### Task item:
Look through the listing below for the string "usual". Show each line where it occurs.

:: Records to use ::

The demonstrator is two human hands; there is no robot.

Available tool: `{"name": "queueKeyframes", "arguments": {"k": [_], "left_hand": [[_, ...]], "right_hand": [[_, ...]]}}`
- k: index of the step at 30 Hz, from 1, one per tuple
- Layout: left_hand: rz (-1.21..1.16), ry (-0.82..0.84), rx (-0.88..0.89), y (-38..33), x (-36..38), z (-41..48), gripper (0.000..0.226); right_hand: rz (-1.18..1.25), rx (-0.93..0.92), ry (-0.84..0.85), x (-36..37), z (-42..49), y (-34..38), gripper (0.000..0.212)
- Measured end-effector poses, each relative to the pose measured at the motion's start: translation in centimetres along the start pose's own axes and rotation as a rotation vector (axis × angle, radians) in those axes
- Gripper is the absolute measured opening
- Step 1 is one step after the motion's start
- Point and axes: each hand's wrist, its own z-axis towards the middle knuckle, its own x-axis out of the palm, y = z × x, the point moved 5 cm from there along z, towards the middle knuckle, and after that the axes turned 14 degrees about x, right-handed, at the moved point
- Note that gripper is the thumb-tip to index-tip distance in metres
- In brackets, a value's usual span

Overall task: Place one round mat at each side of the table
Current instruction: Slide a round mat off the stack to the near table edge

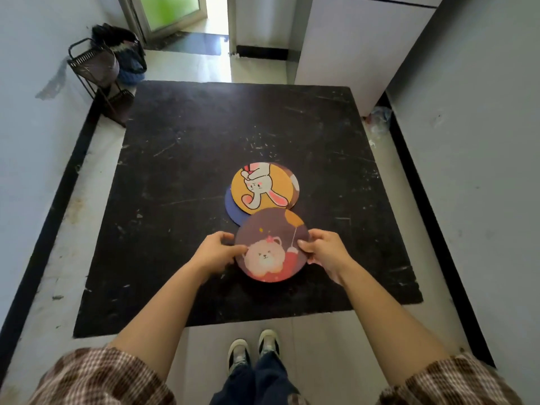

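A: Status on the mats?

B: I've got the purple bear mat [271,244] pinched from both sides, lower centre of frame. My left hand [214,252] has its fingers curled on the mat's left rim, right hand [321,249] gripping the right rim, thumb on top. Can't tell if it's lifted or flat on the black table [175,171].

A: And the rest?

B: Stacked mid-frame just above it: yellow rabbit mat [263,188] on top, a blue mat [232,207] peeking out lower left, another edge [295,185] showing at right, pattern unclear. Bear mat's upper rim overlaps the stack.

A: So progress?

B: Early, imo. No mat sits at any side yet. Bear mat looks headed for the near edge, then 3 more sides to do, if the stack's 3.
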Motion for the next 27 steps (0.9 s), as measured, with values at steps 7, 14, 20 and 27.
{"name": "queueKeyframes", "arguments": {"k": [7,14,20,27], "left_hand": [[-0.035,-0.116,-0.035,4.7,2.5,-1.5,0.029],[0.094,-0.211,0.070,5.2,2.7,-2.0,0.021],[0.127,-0.224,0.052,6.1,2.6,-2.3,0.022],[0.180,-0.264,0.070,6.2,3.0,-2.4,0.026]], "right_hand": [[-0.065,0.131,-0.100,0.5,0.7,-5.5,0.007],[-0.334,0.003,-0.294,0.5,0.2,-6.9,0.014],[-0.426,-0.038,-0.325,0.6,0.1,-7.2,0.012],[-0.356,-0.066,-0.359,0.6,0.1,-7.6,0.014]]}}
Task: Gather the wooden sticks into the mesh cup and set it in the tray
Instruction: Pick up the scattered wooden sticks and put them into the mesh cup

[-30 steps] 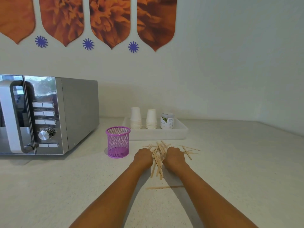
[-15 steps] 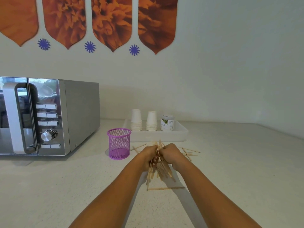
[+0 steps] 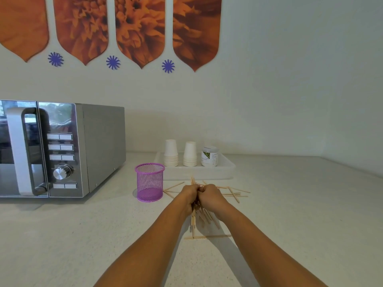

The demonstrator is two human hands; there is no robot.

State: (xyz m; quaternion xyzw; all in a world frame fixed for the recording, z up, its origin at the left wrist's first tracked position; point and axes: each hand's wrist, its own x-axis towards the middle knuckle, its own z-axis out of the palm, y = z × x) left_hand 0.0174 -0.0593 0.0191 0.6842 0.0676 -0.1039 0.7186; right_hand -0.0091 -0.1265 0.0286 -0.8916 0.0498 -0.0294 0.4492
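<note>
- Left hand (image 3: 189, 196): fisted round the sticks, knuckles touching the right hand.
- Right hand (image 3: 211, 196): likewise closed on the same bundle.
- Sticks (image 3: 199, 216): bundle gripped between both hands, tilted, lower ends fanning toward the near side (above the counter (image 3: 83, 235)).
- Loose sticks (image 3: 234, 193): scattered right of the hands; a few left, one lying near.
- Cup (image 3: 149, 182): purple mesh, upright, left of the hands, apart.
- Tray (image 3: 226, 168): white, far side, holding two stacks of paper cups (image 3: 180, 153) and a jar (image 3: 209, 156).
- Microwave (image 3: 60, 149): far left.
</note>
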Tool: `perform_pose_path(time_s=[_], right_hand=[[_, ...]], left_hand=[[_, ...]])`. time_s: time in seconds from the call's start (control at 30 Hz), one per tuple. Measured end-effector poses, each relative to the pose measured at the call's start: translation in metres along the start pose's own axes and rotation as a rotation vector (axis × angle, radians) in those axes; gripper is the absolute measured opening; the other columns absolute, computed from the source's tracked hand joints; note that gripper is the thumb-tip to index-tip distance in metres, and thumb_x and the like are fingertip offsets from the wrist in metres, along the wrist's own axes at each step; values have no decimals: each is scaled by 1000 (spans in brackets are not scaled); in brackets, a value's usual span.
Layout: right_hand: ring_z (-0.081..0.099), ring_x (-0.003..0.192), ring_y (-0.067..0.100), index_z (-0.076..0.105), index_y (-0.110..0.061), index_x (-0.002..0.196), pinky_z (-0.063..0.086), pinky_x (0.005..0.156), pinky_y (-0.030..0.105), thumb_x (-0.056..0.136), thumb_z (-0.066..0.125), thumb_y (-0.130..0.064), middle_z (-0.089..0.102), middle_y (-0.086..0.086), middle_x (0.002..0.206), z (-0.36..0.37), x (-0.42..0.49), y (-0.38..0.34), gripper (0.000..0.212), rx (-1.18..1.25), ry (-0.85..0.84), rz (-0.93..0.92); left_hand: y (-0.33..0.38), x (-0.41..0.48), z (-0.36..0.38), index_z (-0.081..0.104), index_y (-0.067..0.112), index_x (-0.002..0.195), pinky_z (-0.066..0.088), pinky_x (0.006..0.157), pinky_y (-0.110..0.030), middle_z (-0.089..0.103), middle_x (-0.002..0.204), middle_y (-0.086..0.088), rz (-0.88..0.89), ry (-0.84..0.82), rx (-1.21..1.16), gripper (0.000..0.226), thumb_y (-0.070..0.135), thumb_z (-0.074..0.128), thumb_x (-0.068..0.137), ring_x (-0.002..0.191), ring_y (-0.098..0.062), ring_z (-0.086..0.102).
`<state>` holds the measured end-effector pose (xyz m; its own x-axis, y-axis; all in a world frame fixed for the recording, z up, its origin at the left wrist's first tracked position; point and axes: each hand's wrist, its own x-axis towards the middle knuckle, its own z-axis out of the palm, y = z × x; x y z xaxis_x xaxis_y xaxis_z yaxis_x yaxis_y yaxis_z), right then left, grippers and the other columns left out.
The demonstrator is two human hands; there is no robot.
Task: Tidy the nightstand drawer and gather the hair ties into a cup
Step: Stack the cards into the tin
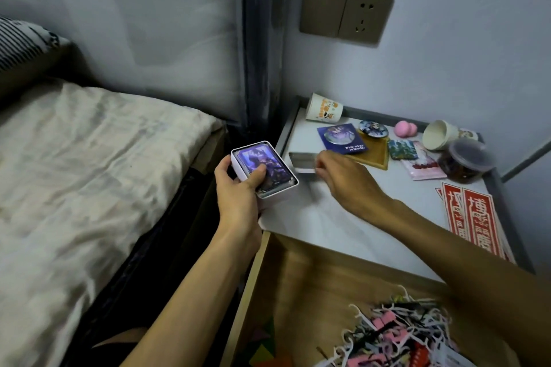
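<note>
The left hand (238, 188) grips a white box (265, 171) from below. Its thumb presses on the top picture card (264, 165) of the stack inside, held over the gap between the bed (89, 143) and the nightstand top (328, 223).

The right hand (347, 179) reaches across that top, its fingertips (318, 164) at the edge of a grey flat piece (301, 162). This piece is blurred and the thumb is hidden, so I cannot tell whether the hand pinches it or only touches it.

One paper cup (325, 107) lies on its side at the back left corner. A second cup (439, 135) is tipped over beside a lidded plastic jar (466, 159).

The open drawer (298, 277) holds a tangle (396, 334) of pink, black and white pieces. The frame edge cuts it off, and single hair ties cannot be made out.
</note>
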<state>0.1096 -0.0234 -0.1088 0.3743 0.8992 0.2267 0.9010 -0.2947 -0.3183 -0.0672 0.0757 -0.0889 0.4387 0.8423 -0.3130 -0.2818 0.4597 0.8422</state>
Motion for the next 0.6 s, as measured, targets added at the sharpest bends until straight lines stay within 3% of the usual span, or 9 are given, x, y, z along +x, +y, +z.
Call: perform_pose_path(time_s=[0.1,0.17,0.27,0.4,0.5,0.6], right_hand=[[57,91,9,52,-13,98,46,73,25,105,40,-22,62,-1,103,-37,-32,-4,16,446,190,213],[60,90,10,52,-9,99,50,71,19,106,37,-20,62,3,102,-60,-52,-5,20,694,279,369],[69,91,15,58,-15,101,59,72,29,107,36,-20,70,0,101,-79,-78,-1,24,1009,347,559],[68,83,18,63,-15,103,55,64,33,105,38,-17,71,3,96,-82,-103,11,25,1057,411,793],[67,84,23,64,-15,99,54,78,42,106,39,-24,72,9,95,-69,-117,18,27,1121,359,941],[68,83,24,66,-11,93,54,80,41,105,41,-33,73,8,87,-57,-127,23,35,1180,274,1015]], left_hand=[[-3,-5,2,43,20,137,59,65,-36,69,118,-8,4,-32,38,55,1,65,90,94,-27,72],[-8,-13,6,44,20,137,58,60,-34,70,116,-8,-7,-74,95,53,1,64,91,90,-25,73],[-21,-27,14,45,23,135,59,57,-32,69,115,-7,-57,-161,182,52,1,63,92,89,-26,73],[-45,-47,27,43,22,137,60,60,-30,70,114,-12,-137,-252,270,56,1,64,90,91,-28,73],[-61,-59,34,43,24,138,61,73,-40,71,112,-15,-175,-360,338,55,3,64,92,91,-32,73],[-68,-67,39,46,28,135,56,88,-53,72,112,-12,-216,-467,390,51,5,63,93,95,-33,72]])
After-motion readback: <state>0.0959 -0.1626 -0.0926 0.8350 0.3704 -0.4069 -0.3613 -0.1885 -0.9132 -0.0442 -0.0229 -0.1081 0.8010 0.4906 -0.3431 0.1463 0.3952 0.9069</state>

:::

### Answer to the problem:
- In brackets, a value's usual span
Tool: `perform_pose_path(time_s=[_], right_hand=[[_, ...]], left_hand=[[_, ...]])`. time_s: time in seconds from the call's start (control at 30 Hz), one per tuple. Measured end-effector poses, each relative to the pose measured at the call's start: translation in metres along the start pose's own axes and rotation as a rotation vector (axis × angle, radians) in those axes; gripper is the absolute measured opening; the other columns absolute, computed from the source's tracked hand joints; note that gripper is the thumb-tip to index-tip distance in metres, and thumb_x and the like are fingertip offsets from the wrist in metres, along the wrist's own axes at each step; values have no decimals: each is scaled by 1000 (spans in brackets are not scaled); in brackets, a value's usual span.
Motion for the next 0.6 s, as measured, targets added at the sharpest bends until straight lines stay within 3% of the usual span, or 9 are given, x, y, z along +x, +y, +z.

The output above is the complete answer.